◆ WHAT YOU ARE ASKED TO DO
Please copy the listing that follows exactly, leaving out any pictures.

◆ THE DATA
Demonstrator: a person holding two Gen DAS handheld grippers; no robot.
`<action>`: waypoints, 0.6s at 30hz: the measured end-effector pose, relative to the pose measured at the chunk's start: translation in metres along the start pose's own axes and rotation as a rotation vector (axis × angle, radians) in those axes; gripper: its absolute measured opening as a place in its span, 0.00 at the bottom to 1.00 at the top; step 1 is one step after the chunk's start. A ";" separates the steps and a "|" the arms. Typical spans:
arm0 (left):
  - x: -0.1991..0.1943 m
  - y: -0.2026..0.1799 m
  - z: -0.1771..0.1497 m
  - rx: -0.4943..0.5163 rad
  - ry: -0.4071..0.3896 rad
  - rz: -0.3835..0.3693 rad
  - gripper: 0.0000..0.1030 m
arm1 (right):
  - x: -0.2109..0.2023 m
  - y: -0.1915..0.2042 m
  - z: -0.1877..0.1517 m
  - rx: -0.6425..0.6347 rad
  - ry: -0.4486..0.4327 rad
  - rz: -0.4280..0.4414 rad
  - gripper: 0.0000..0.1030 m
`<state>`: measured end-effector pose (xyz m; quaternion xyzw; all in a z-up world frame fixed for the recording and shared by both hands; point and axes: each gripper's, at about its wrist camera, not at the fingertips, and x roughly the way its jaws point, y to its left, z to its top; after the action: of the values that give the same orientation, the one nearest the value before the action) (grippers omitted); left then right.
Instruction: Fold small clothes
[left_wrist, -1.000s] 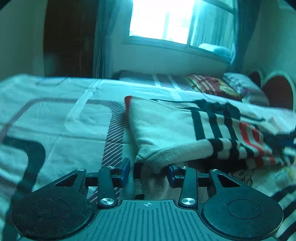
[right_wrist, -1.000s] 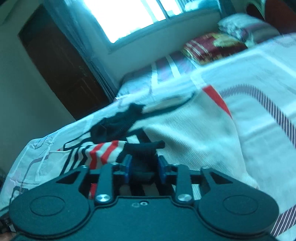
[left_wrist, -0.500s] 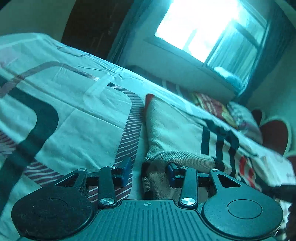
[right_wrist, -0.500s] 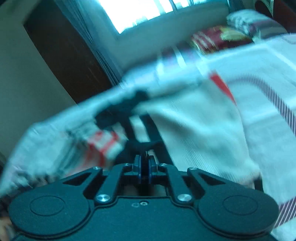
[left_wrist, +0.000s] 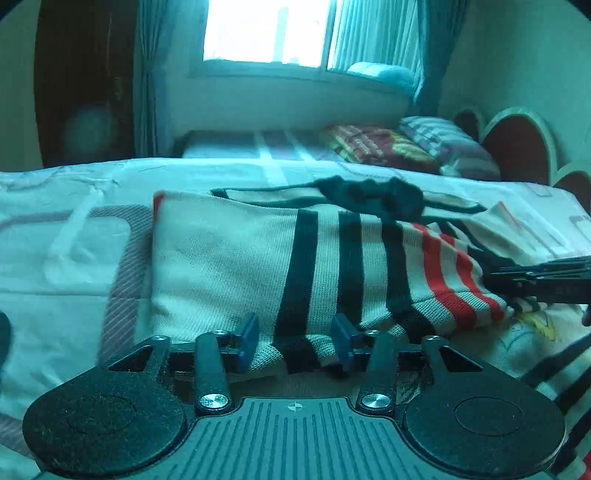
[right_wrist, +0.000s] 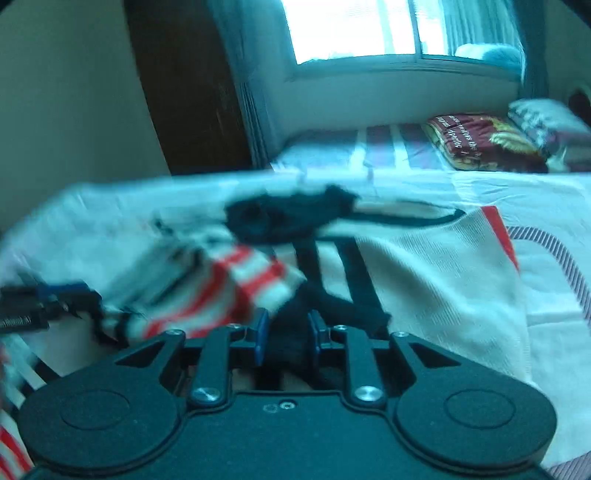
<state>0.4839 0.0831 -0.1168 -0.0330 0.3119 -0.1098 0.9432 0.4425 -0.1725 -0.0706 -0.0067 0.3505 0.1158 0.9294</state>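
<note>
We are mid-fold on the striped sweater (left_wrist: 236, 258), which lies on the bed (left_wrist: 55, 258) near its front edge. Our left tongs (left_wrist: 294, 341) stand released around the hem — they must clench next. Our right tongs (right_wrist: 286, 338) are part-parted around dark cloth; whether they pinch it, we cannot tell. Bare sheet lies off both sides — room for moving.

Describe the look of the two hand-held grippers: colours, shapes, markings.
Both look alike. The left hand-held gripper has a black ribbed body with a small crosshair mark, two round black discs, black linkage bars with silver screws, and blue finger pads. The right hand-held gripper matches, but its body top is smooth with two small holes. No cables or sleeves show.
</note>
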 end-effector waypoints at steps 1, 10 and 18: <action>-0.003 0.005 -0.002 -0.026 0.000 -0.018 0.45 | -0.001 -0.003 -0.001 0.001 0.003 0.010 0.21; 0.025 0.004 0.061 -0.032 -0.034 0.025 0.50 | 0.019 0.013 0.033 0.005 -0.075 0.076 0.26; 0.066 0.010 0.052 0.035 0.027 0.100 0.62 | 0.058 0.028 0.039 -0.107 -0.030 0.064 0.20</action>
<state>0.5686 0.0771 -0.1148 0.0007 0.3241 -0.0684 0.9436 0.5038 -0.1292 -0.0775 -0.0433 0.3300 0.1640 0.9286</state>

◆ RESULT FOR THIS TASK
Demonstrator: a person holding two Gen DAS handheld grippers; no robot.
`<action>`: waypoints, 0.6s at 30hz: the measured end-effector pose, relative to the pose measured at the chunk's start: translation in metres along the start pose's own axes and rotation as a rotation vector (axis × angle, radians) in those axes; gripper: its absolute measured opening as a place in its span, 0.00 at the bottom to 1.00 at the top; step 1 is one step after the chunk's start. A ";" separates the steps and a "|" the arms. Typical spans:
arm0 (left):
  - x: -0.1991..0.1943 m
  - y: -0.2026..0.1799 m
  - z: -0.1771..0.1497 m
  - rx: -0.4943..0.5163 rad
  - ry: -0.4071..0.3896 rad
  - rz: -0.3835..0.3693 rad
  - gripper: 0.0000..0.1030 m
arm1 (right):
  - x: -0.2109..0.2023 m
  - y: -0.1915..0.2042 m
  - z: -0.1877..0.1517 m
  - rx: -0.6425..0.6347 rad
  - ry: -0.4486..0.4327 rad
  - rz: -0.4280..0.4414 rad
  - gripper: 0.0000..0.1030 m
`<state>`: measured end-effector pose (xyz m; quaternion xyzw; all in a z-up world frame fixed for the recording and shared by both hands; point and axes: each gripper's, at about its wrist camera, not at the fingertips, and x roughly the way its jaws point, y to its left, z to its top; after the action: of the values that give the same orientation, the one nearest the value before the action) (grippers omitted); left then right.
Instruction: Fold small clothes
[left_wrist, -1.000s] 
[right_wrist, -1.000s] 
[left_wrist, -0.500s] 
[right_wrist, -0.500s] 
[left_wrist, +0.000s] 
[right_wrist, +0.000s] 
<state>0.4839 0.0831 -0.1168 -0.0330 0.3119 -0.1098 0.9432 0.4425 -0.1725 -0.0706 -0.0067 0.3505 0.1158 0.9294</state>
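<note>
We are mid-fold on the striped sweater (left_wrist: 236, 258), which lies on the bed (left_wrist: 55, 258) near its front edge. Our left tongs (left_wrist: 294, 341) stand released around the hem — they must clench next. Our right tongs (right_wrist: 286, 338) are part-parted around dark cloth; whether they pinch it, we cannot tell. Bare sheet lies off both sides — room for moving.

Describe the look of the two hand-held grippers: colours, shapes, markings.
Both look alike. The left hand-held gripper has a black ribbed body with a small crosshair mark, two round black discs, black linkage bars with silver screws, and blue finger pads. The right hand-held gripper matches, but its body top is smooth with two small holes. No cables or sleeves show.
</note>
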 end-effector waypoints at steps 1, 10 and 18: <action>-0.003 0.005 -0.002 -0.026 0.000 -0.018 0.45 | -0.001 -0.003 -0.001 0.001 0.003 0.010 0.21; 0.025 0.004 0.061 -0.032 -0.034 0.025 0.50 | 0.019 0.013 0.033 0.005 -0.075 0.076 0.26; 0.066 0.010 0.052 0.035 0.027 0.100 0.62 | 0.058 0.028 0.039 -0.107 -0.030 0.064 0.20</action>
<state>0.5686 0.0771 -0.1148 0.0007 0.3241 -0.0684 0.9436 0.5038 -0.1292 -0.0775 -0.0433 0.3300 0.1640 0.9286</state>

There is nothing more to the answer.